**WORK INSTRUCTIONS:**
Return all of the entries exactly as written.

----- EXERCISE MATERIALS

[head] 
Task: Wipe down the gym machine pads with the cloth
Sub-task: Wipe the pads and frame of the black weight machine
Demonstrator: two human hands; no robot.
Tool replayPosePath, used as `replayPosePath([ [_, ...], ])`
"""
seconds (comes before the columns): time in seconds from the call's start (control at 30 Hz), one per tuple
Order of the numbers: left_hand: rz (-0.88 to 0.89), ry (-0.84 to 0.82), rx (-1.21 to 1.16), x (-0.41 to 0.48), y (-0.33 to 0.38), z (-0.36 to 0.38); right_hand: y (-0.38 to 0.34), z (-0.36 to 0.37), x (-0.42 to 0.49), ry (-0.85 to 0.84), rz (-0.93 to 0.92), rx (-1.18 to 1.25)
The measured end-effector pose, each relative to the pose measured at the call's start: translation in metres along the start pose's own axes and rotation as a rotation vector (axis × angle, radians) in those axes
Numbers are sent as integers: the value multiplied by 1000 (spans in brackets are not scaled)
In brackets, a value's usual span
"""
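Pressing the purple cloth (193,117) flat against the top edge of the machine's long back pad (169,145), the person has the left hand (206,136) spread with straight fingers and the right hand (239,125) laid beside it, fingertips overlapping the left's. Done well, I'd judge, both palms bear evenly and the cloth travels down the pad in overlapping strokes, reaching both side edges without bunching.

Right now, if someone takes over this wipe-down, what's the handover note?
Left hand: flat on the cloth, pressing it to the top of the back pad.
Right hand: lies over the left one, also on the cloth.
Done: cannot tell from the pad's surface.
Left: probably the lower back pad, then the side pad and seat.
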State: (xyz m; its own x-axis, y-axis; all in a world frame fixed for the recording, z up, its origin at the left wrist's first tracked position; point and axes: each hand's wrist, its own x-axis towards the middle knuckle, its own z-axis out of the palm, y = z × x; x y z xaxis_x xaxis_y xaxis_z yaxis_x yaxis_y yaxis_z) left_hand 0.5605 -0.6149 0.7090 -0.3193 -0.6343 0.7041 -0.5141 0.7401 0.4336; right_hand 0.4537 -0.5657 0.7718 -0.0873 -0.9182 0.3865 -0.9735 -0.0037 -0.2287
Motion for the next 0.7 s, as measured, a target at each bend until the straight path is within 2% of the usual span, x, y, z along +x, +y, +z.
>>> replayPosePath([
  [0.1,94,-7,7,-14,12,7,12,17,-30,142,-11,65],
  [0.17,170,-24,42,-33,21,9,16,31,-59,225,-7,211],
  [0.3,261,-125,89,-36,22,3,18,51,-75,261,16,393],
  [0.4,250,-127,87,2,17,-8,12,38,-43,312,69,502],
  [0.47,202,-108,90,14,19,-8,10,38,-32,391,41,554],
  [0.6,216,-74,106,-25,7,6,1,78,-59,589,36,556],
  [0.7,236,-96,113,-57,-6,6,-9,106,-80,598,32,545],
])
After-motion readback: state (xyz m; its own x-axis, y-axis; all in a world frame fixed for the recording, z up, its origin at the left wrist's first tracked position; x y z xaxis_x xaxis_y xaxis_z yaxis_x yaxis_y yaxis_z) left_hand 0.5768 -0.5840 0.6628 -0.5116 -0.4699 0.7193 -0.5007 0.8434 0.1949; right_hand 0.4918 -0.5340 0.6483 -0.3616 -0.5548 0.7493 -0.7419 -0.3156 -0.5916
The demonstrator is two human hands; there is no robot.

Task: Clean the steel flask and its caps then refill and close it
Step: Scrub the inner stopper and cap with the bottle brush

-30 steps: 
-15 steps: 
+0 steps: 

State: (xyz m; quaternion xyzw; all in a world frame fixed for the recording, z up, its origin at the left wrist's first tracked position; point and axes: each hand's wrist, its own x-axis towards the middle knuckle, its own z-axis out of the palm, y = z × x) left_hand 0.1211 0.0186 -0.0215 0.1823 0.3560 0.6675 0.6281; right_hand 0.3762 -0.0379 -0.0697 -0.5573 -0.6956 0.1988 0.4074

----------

**YOUR SOLUTION:**
[head] 
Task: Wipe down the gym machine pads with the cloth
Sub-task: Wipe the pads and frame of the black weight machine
Demonstrator: two human hands; no robot.
Tool replayPosePath, used as `replayPosePath([ [_, ...], ])`
"""
seconds (comes before the columns): time in seconds from the call's start (control at 30 Hz), one per tuple
Order of the numbers: left_hand: rz (-0.88 to 0.89), ry (-0.84 to 0.82), rx (-1.21 to 1.16), x (-0.41 to 0.48), y (-0.33 to 0.38), z (-0.36 to 0.38); right_hand: y (-0.38 to 0.34), z (-0.36 to 0.37), x (-0.42 to 0.49), ry (-0.85 to 0.84), rz (-0.93 to 0.92), rx (-1.18 to 1.25)
The measured end-effector pose, each relative to the pose measured at the call's start: translation in metres along the start pose's own axes and rotation as a rotation vector (axis × angle, radians) in those axes
Numbers are sent as integers: the value multiplied by 1000 (spans in brackets are not scaled)
In brackets, a value's usual span
"""
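Pressing the purple cloth (193,117) flat against the top edge of the machine's long back pad (169,145), the person has the left hand (206,136) spread with straight fingers and the right hand (239,125) laid beside it, fingertips overlapping the left's. Done well, I'd judge, both palms bear evenly and the cloth travels down the pad in overlapping strokes, reaching both side edges without bunching.

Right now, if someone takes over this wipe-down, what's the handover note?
Left hand: flat on the cloth, pressing it to the top of the back pad.
Right hand: lies over the left one, also on the cloth.
Done: cannot tell from the pad's surface.
Left: probably the lower back pad, then the side pad and seat.
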State: (xyz m; its own x-axis, y-axis; all in a world frame fixed for the recording, z up, its origin at the left wrist's first tracked position; point and axes: each hand's wrist, its own x-axis towards the middle knuckle, its own z-axis out of the palm, y = z × x; x y z xaxis_x xaxis_y xaxis_z yaxis_x yaxis_y yaxis_z) left_hand 0.5605 -0.6149 0.7090 -0.3193 -0.6343 0.7041 -0.5141 0.7401 0.4336; right_hand 0.4537 -0.5657 0.7718 -0.0873 -0.9182 0.3865 -0.9735 -0.0037 -0.2287
Motion for the next 0.7 s, as measured, a target at each bend until the straight path is within 2% of the usual span, x, y, z along +x, +y, +z.
>>> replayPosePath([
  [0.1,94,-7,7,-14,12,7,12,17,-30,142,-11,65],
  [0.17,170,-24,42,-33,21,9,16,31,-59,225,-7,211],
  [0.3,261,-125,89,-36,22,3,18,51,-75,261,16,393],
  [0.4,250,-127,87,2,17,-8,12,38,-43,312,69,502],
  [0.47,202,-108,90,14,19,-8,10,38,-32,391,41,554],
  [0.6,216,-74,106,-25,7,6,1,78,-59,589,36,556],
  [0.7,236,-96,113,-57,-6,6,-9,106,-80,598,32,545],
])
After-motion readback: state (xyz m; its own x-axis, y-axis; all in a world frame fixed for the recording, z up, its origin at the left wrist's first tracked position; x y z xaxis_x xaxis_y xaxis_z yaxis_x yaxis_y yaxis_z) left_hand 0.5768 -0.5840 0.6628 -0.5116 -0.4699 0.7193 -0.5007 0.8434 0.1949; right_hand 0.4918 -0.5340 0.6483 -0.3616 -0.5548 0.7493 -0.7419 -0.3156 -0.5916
The demonstrator is two human hands; there is no robot.

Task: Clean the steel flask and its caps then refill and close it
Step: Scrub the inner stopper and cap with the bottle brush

-30 steps: 
-15 steps: 
+0 steps: 

State: (xyz m; quaternion xyzw; all in a world frame fixed for the recording, z up, its origin at the left wrist's first tracked position; point and axes: each hand's wrist, its own x-axis towards the middle knuckle, its own z-axis out of the palm, y = z × x) left_hand 0.1211 0.0186 -0.0215 0.1823 0.3560 0.6675 0.6281; right_hand 0.3762 -0.0379 -0.0697 -0.5573 -0.6956 0.1988 0.4074

Work on this exercise has concluded.